▶ **WHAT TO WORK ON**
Please transcribe the lines below exactly, and leave every image behind.

§ §

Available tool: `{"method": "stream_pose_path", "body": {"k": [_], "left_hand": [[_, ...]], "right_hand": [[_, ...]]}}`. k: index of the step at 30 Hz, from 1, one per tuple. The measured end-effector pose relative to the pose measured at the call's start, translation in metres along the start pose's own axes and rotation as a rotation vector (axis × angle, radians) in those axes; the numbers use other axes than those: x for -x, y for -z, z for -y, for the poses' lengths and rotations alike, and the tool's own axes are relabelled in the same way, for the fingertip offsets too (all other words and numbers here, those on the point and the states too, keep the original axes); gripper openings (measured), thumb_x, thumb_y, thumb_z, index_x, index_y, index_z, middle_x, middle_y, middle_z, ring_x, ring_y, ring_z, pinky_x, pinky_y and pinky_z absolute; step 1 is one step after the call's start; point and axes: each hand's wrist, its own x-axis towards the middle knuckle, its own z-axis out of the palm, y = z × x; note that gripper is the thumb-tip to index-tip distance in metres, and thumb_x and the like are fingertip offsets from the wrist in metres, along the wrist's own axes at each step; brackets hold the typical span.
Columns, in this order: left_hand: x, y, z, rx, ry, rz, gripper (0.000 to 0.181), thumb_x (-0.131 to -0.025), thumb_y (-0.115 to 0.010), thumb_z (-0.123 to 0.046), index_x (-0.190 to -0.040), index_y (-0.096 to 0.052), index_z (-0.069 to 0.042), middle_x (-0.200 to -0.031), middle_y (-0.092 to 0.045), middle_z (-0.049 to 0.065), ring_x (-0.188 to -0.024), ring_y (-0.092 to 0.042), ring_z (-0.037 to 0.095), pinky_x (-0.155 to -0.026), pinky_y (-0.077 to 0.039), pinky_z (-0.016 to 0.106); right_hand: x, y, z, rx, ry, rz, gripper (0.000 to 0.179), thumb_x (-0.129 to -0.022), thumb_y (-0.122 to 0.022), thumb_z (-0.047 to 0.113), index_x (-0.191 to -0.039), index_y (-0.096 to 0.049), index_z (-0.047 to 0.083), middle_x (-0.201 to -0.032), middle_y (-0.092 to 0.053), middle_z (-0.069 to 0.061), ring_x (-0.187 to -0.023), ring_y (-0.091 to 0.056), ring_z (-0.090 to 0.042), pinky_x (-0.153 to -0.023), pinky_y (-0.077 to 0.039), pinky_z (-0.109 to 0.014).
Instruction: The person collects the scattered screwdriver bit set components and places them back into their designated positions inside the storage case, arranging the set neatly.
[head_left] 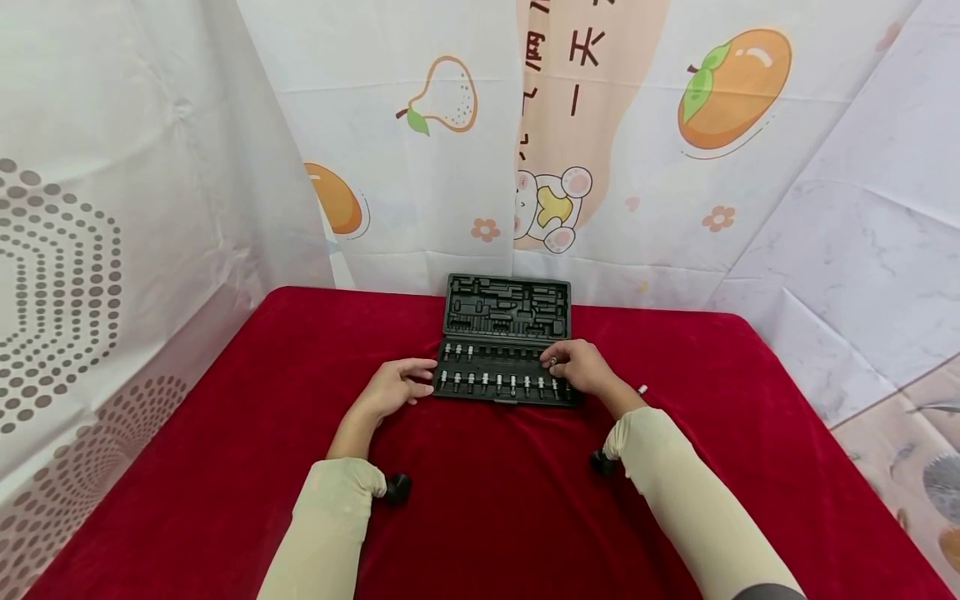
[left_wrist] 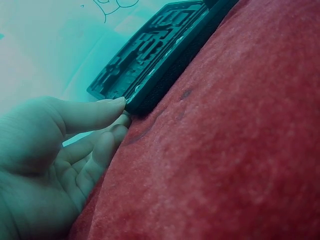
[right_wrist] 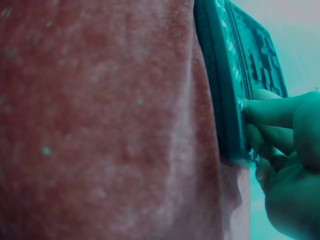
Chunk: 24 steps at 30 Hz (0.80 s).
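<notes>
Bit socket is pinched in the right hand, over the 3 o'clock end of the open black socket case. Its round end seems to face the head camera — exact tilt can't be told. Seated bits point roughly 12-to-6, so lining up with that axis is probably what counts. Right hand clearly nearer; left hand is well off at 9 o'clock, fingers loose, thumb touching the case's edge, gripping nothing. Hands apart.

Around: near row of bits at 6 o'clock, close to the right fingers; three far-row bits toward 9; lid tipped back at 12. Loose bit on the red cloth, about 4 o'clock from the right hand — just past the wrist. Right fingers hide part of the tray's end, likely the main obstruction.
</notes>
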Motion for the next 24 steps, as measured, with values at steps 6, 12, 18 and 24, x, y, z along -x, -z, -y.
{"method": "stream_pose_path", "body": {"k": [6,12,18,24], "left_hand": [[-0.0006,0.0003,0.0007,-0.004,0.0,0.002,0.045,-0.087,-0.069,0.0,-0.132,-0.06,-0.003,-0.116,-0.063,0.017,-0.086,-0.064,0.02,-0.071,-0.052,0.034],[0.0002,0.001,-0.0006,-0.006,0.004,-0.004,0.045,-0.087,-0.069,0.0,-0.132,-0.061,-0.004,-0.116,-0.063,0.016,-0.086,-0.063,0.02,-0.071,-0.052,0.034],[0.0011,0.0011,-0.0004,-0.004,0.002,0.001,0.045,-0.088,-0.069,-0.001,-0.132,-0.06,-0.004,-0.118,-0.062,0.017,-0.087,-0.064,0.021,-0.072,-0.052,0.034],[0.0017,0.0011,-0.0005,-0.001,-0.003,0.007,0.046,-0.088,-0.068,-0.001,-0.133,-0.059,-0.004,-0.119,-0.062,0.017,-0.088,-0.064,0.021,-0.072,-0.052,0.034]], "right_hand": [[-0.0002,-0.0024,-0.0023,0.022,-0.007,-0.074,0.02,-0.091,-0.067,0.003,-0.109,-0.073,0.006,-0.1,-0.07,-0.006,-0.097,-0.063,-0.025,-0.083,-0.051,-0.042],[-0.0016,-0.0034,-0.0011,-0.004,-0.022,-0.115,0.022,-0.092,-0.066,0.005,-0.115,-0.069,0.004,-0.101,-0.071,-0.008,-0.096,-0.065,-0.025,-0.079,-0.053,-0.04],[-0.0046,-0.0049,0.0006,0.006,-0.075,-0.157,0.02,-0.091,-0.069,0.01,-0.111,-0.068,0.006,-0.104,-0.07,-0.01,-0.096,-0.064,-0.027,-0.078,-0.052,-0.041],[-0.007,-0.0074,0.0026,-0.003,-0.088,-0.171,0.02,-0.091,-0.07,0.011,-0.11,-0.069,0.006,-0.104,-0.069,-0.011,-0.092,-0.064,-0.027,-0.076,-0.052,-0.041]]}}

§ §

▶ **EXERCISE RESPONSE**
Available tool: `{"method": "stream_pose_path", "body": {"k": [_], "left_hand": [[_, ...]], "right_hand": [[_, ...]]}}`. k: index of the step at 30 Hz, from 1, one per tuple. The measured end-effector pose relative to the pose measured at the call's start, translation in metres along the start pose's own axes and rotation as a rotation vector (axis × angle, radians) in those axes; the numbers use other axes than those: x for -x, y for -z, z for -y, for the poses' lengths and rotations alike, and the tool's own axes are relabelled in the same way, for the fingertip offsets too (all other words and numbers here, those on the point and the states too, keep the original axes); gripper openings (measured), thumb_x, thumb_y, thumb_z, index_x, index_y, index_z, middle_x, middle_y, middle_z, ring_x, ring_y, ring_z, pinky_x, pinky_y and pinky_z absolute; step 1 is one step after the call's start; point and axes: each hand's wrist, its own x-axis towards the middle knuckle, its own z-axis out of the palm, y = z × x; note that gripper is the thumb-tip to index-tip distance in metres, and thumb_x and the like are fingertip offsets from the wrist in metres, along the wrist's own axes at each step; brackets hold the typical span.
Columns, in this order: left_hand: x, y, z, rx, ry, rz, gripper (0.000 to 0.181), thumb_x (-0.131 to -0.025), thumb_y (-0.115 to 0.010), thumb_z (-0.123 to 0.046), index_x (-0.190 to -0.040), index_y (-0.096 to 0.052), index_z (-0.069 to 0.042), middle_x (-0.200 to -0.031), middle_y (-0.092 to 0.045), middle_z (-0.049 to 0.065), ring_x (-0.188 to -0.024), ring_y (-0.092 to 0.042), ring_z (-0.037 to 0.095), pinky_x (-0.155 to -0.026), pinky_y (-0.077 to 0.039), pinky_z (-0.016 to 0.106); right_hand: x, y, z, rx, ry, rz, gripper (0.000 to 0.179), thumb_x (-0.129 to -0.022), thumb_y (-0.122 to 0.022), thumb_z (-0.047 to 0.113), index_x (-0.191 to -0.039), index_y (-0.096 to 0.049), index_z (-0.047 to 0.083), middle_x (-0.201 to -0.032), middle_y (-0.092 to 0.053), middle_z (-0.069 to 0.061), ring_x (-0.187 to -0.023), ring_y (-0.091 to 0.056), ring_z (-0.090 to 0.042), pinky_x (-0.153 to -0.023), pinky_y (-0.077 to 0.039), pinky_z (-0.109 to 0.014).
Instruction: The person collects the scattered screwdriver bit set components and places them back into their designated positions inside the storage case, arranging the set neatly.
[head_left] 
[left_wrist] 
[right_wrist] 
Chunk: 24 steps at 30 Hz (0.80 s).
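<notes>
Bit socket is pinched in the right hand, over the 3 o'clock end of the open black socket case. Its round end seems to face the head camera — exact tilt can't be told. Seated bits point roughly 12-to-6, so lining up with that axis is probably what counts. Right hand clearly nearer; left hand is well off at 9 o'clock, fingers loose, thumb touching the case's edge, gripping nothing. Hands apart.

Around: near row of bits at 6 o'clock, close to the right fingers; three far-row bits toward 9; lid tipped back at 12. Loose bit on the red cloth, about 4 o'clock from the right hand — just past the wrist. Right fingers hide part of the tray's end, likely the main obstruction.
</notes>
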Motion for the next 24 steps, as measured, with values at steps 6, 12, 18 and 24, x, y, z along -x, -z, -y.
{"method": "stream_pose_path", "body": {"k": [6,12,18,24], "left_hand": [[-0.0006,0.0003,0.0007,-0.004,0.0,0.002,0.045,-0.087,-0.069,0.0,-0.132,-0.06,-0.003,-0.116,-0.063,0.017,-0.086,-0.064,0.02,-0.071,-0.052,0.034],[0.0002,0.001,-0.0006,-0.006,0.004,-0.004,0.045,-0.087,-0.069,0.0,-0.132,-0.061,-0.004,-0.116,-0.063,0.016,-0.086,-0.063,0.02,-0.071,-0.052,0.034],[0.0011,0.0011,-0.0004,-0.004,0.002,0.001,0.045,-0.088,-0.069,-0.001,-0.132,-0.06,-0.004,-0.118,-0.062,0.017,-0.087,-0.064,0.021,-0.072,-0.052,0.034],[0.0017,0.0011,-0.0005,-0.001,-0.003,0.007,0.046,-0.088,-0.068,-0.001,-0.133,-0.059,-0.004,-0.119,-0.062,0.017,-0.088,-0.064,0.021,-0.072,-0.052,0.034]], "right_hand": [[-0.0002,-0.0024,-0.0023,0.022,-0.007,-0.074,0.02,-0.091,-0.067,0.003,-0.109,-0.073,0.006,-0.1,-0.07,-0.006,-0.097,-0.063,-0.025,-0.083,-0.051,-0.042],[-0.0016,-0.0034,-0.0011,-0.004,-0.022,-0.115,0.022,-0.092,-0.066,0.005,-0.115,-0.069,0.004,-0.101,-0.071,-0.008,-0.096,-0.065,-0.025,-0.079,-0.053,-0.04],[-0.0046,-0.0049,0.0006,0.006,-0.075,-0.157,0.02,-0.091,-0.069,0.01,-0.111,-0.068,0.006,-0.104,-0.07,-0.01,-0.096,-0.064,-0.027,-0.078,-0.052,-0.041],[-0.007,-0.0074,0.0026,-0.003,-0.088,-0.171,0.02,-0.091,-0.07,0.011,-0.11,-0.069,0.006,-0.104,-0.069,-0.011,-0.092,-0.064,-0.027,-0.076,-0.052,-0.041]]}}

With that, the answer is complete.